#### Work order:
Your answer must be an exact copy of the lines below, from the first through the one with "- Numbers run", with no pictures.

Material provided: Begin

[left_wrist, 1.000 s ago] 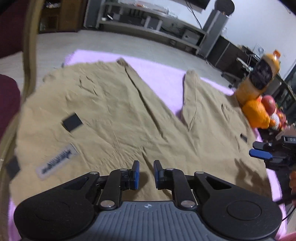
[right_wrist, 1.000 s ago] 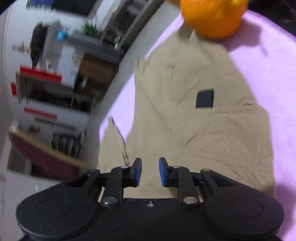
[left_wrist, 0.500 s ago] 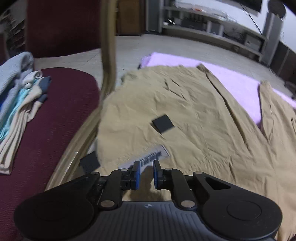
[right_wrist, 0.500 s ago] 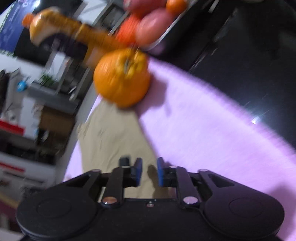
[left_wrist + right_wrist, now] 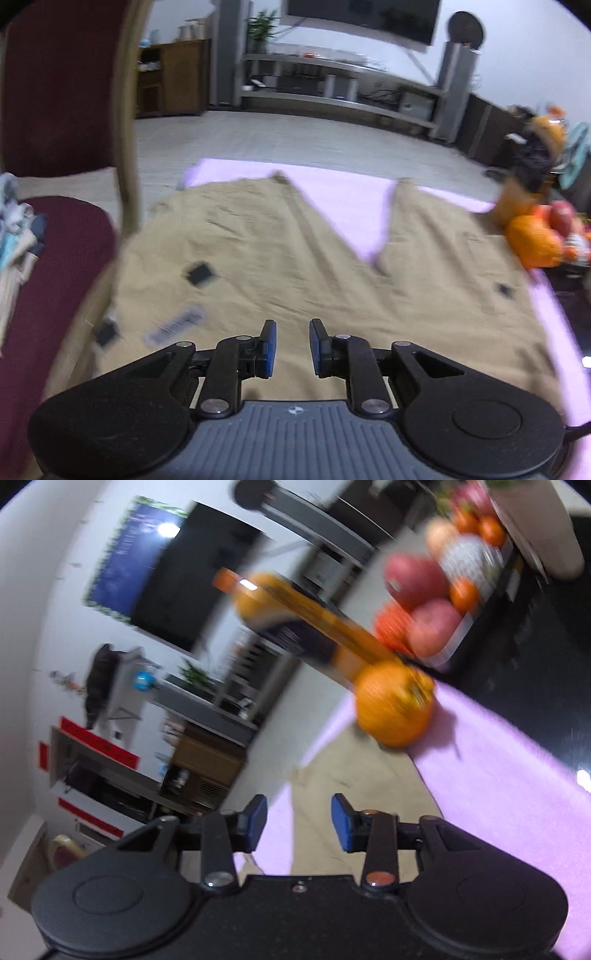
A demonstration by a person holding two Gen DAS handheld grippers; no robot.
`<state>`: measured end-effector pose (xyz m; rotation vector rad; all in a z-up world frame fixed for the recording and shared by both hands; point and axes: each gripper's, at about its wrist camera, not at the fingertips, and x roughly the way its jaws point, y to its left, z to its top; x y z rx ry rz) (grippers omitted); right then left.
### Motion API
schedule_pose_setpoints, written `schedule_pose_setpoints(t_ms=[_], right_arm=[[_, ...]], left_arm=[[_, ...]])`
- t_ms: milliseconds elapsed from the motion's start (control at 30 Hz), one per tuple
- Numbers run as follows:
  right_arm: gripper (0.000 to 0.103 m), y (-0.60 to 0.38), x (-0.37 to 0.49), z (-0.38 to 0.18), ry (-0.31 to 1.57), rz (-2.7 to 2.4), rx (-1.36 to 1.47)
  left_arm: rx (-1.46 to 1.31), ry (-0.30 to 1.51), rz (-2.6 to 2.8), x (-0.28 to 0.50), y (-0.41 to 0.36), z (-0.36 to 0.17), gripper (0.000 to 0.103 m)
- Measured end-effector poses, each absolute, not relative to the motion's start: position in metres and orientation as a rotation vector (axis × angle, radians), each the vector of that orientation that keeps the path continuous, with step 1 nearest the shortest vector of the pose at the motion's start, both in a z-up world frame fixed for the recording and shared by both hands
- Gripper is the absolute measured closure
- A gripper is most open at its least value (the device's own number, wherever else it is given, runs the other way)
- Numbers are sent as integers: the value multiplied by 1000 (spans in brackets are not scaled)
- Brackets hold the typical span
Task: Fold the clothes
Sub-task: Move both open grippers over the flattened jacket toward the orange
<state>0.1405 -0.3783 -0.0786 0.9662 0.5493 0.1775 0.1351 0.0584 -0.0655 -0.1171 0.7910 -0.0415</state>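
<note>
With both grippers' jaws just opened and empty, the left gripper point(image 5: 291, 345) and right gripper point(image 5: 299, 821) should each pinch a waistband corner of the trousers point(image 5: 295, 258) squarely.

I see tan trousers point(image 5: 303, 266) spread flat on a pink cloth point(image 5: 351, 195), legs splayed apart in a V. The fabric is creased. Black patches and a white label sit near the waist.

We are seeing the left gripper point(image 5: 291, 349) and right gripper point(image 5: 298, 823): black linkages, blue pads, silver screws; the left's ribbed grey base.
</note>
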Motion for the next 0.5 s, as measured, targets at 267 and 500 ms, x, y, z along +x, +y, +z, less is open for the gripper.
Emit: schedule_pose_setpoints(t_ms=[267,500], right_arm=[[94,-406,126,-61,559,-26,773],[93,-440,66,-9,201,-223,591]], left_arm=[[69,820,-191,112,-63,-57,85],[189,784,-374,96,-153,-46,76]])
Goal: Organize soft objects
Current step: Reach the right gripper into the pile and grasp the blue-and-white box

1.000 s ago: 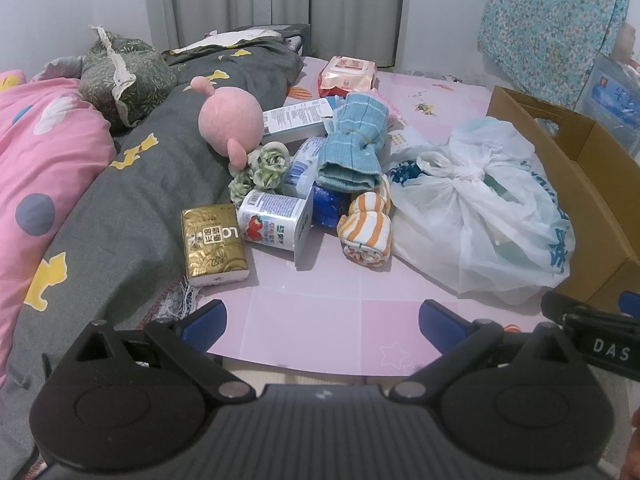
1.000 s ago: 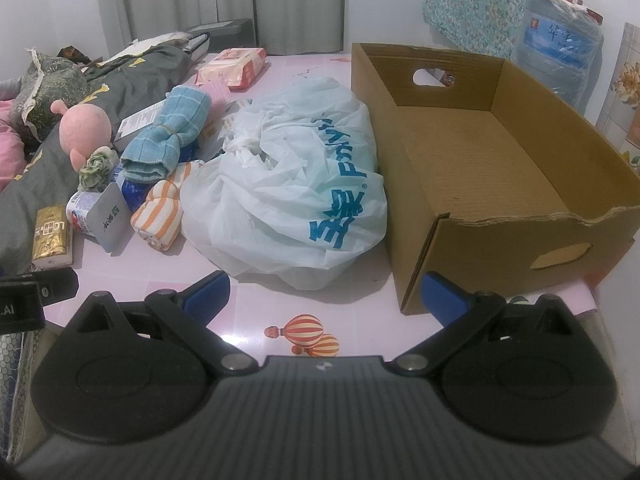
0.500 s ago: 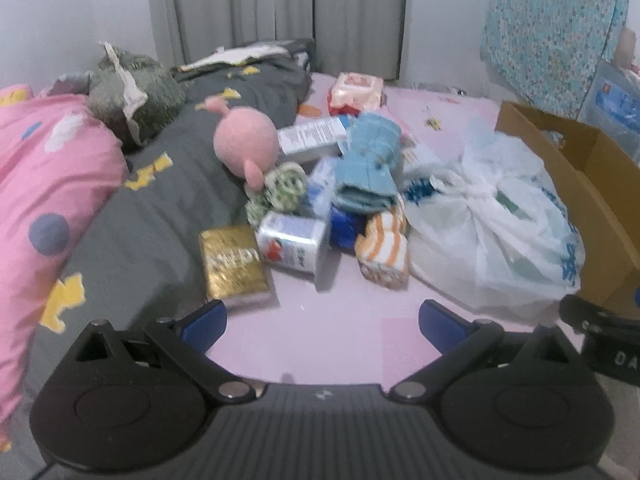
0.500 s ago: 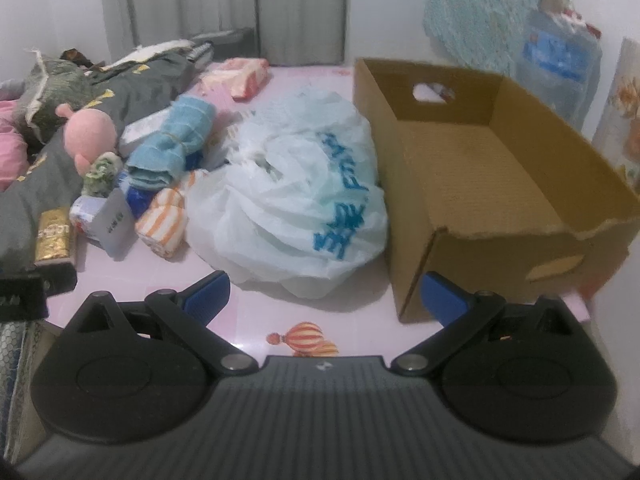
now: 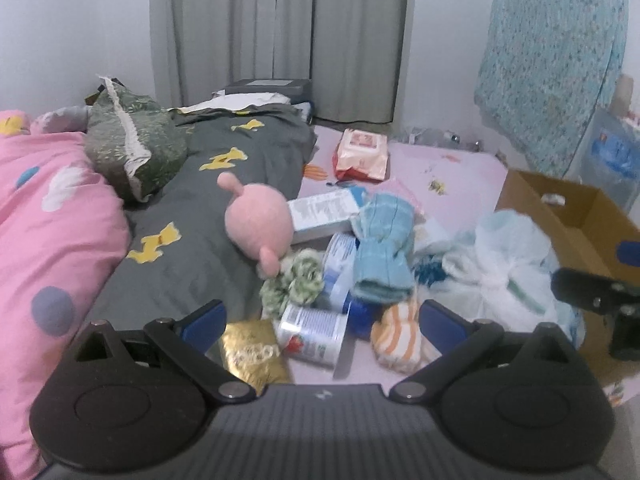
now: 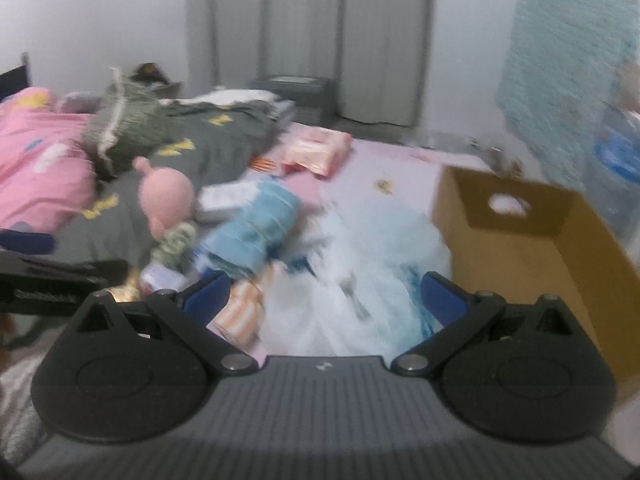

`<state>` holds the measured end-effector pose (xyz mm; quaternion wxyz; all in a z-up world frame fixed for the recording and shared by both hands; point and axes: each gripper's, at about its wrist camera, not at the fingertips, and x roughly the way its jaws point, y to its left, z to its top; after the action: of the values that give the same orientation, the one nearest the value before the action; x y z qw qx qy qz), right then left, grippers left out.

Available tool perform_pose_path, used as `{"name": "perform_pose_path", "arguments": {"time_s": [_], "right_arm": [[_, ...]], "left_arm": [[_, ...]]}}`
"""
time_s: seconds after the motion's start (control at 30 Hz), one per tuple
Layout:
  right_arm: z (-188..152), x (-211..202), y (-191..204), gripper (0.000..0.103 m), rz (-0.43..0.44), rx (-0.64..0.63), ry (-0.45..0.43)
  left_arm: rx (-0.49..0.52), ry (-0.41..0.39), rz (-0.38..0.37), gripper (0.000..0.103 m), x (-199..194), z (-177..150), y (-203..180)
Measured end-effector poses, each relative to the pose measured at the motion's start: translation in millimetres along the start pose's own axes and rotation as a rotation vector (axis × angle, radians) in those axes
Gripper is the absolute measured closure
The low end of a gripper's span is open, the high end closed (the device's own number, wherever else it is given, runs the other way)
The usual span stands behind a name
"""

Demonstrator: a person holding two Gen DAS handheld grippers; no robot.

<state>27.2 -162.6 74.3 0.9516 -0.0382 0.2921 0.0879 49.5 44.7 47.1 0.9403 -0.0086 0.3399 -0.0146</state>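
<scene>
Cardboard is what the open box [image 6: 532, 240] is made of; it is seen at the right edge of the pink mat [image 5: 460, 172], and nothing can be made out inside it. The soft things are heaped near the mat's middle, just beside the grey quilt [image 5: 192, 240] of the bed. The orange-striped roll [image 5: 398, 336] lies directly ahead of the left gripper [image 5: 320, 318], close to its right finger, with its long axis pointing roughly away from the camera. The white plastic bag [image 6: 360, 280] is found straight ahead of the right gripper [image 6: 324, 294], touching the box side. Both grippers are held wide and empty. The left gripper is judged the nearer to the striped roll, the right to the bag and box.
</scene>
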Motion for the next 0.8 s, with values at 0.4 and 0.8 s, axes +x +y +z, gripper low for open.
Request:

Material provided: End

#### Reply to the exercise:
[left_wrist, 1.000 s ago] 
[right_wrist, 1.000 s ago] 
[left_wrist, 0.500 s ago] 
[right_wrist, 0.500 s ago] 
[left_wrist + right_wrist, now] 
A demonstration by a person holding two Gen DAS handheld grippers; no robot.
`<state>`: measured end-effector pose (xyz m; rotation vector rad; all in a z-up world frame fixed for the recording and shared by both hands; point and axes: each gripper's, at about its wrist camera, not at the fingertips, and x roughly the way its jaws point, y to its left, z to its top; x y z rx ry rz) (grippers omitted); right then left.
### Motion API
schedule_pose_setpoints, written `schedule_pose_setpoints(t_ms=[_], right_arm=[[_, ...]], left_arm=[[_, ...]])`
- t_ms: milliseconds elapsed from the motion's start (control at 30 Hz), one per tuple
- Numbers run as follows:

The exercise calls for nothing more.